(Problem to solve): From the first line to the last, copy the data exactly.

(Source data):
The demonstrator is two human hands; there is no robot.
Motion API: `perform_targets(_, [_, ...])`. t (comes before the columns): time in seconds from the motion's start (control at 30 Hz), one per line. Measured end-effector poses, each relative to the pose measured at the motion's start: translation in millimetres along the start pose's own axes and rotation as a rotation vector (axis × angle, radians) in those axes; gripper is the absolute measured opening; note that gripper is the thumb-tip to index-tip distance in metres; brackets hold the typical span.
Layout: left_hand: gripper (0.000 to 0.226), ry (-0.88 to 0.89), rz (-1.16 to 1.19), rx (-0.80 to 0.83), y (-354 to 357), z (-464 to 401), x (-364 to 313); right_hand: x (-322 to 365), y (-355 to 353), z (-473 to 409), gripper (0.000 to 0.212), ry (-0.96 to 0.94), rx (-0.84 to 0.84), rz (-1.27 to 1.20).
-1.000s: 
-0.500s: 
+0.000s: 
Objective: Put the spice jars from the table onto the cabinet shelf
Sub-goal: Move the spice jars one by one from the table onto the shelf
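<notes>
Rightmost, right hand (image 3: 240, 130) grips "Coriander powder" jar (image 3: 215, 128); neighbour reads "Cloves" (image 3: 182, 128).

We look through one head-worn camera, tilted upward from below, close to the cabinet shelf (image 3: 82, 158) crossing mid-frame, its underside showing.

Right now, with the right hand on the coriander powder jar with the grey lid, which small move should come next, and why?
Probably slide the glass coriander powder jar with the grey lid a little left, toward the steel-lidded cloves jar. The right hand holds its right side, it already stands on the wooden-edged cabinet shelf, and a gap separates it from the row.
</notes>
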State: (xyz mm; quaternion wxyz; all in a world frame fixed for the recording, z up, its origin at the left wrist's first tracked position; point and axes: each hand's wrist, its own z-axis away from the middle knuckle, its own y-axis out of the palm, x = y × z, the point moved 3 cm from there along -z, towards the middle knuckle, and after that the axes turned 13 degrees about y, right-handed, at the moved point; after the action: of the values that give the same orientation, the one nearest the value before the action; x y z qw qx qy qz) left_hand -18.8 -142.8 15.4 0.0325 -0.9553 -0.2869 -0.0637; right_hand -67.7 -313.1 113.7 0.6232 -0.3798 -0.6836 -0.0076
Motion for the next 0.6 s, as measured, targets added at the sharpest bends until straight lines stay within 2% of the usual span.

(Output for this task):
The demonstrator is two human hands; there is no robot.
Motion API: `perform_targets(_, [_, ...])`. t (comes before the columns): time in seconds from the motion's start (control at 30 Hz), one per line. Measured end-effector poses, each relative to the pose measured at the motion's start: translation in millimetres along the start pose's own axes and rotation as a rotation vector (axis × angle, radians) in those axes; gripper is the absolute measured opening; note that gripper is the thumb-tip to index-tip distance in metres; brackets hold the typical span.
Layout: left_hand: gripper (0.000 to 0.226), ry (-0.88 to 0.89), rz (-1.16 to 1.19), rx (-0.80 to 0.83), y (-354 to 357), z (-464 to 401), x (-364 to 313); right_hand: x (-322 to 365), y (-355 to 353), z (-473 to 409), gripper (0.000 to 0.212), ry (-0.96 to 0.94), rx (-0.84 to 0.84), rz (-1.27 to 1.20).
-1.000s: 
-0.500s: 
+0.000s: 
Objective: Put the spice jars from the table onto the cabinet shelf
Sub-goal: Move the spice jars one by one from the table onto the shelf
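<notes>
Rightmost, right hand (image 3: 240, 130) grips "Coriander powder" jar (image 3: 215, 128); neighbour reads "Cloves" (image 3: 182, 128).

We look through one head-worn camera, tilted upward from below, close to the cabinet shelf (image 3: 82, 158) crossing mid-frame, its underside showing.

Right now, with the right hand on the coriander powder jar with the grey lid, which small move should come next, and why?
Probably slide the glass coriander powder jar with the grey lid a little left, toward the steel-lidded cloves jar. The right hand holds its right side, it already stands on the wooden-edged cabinet shelf, and a gap separates it from the row.
</notes>
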State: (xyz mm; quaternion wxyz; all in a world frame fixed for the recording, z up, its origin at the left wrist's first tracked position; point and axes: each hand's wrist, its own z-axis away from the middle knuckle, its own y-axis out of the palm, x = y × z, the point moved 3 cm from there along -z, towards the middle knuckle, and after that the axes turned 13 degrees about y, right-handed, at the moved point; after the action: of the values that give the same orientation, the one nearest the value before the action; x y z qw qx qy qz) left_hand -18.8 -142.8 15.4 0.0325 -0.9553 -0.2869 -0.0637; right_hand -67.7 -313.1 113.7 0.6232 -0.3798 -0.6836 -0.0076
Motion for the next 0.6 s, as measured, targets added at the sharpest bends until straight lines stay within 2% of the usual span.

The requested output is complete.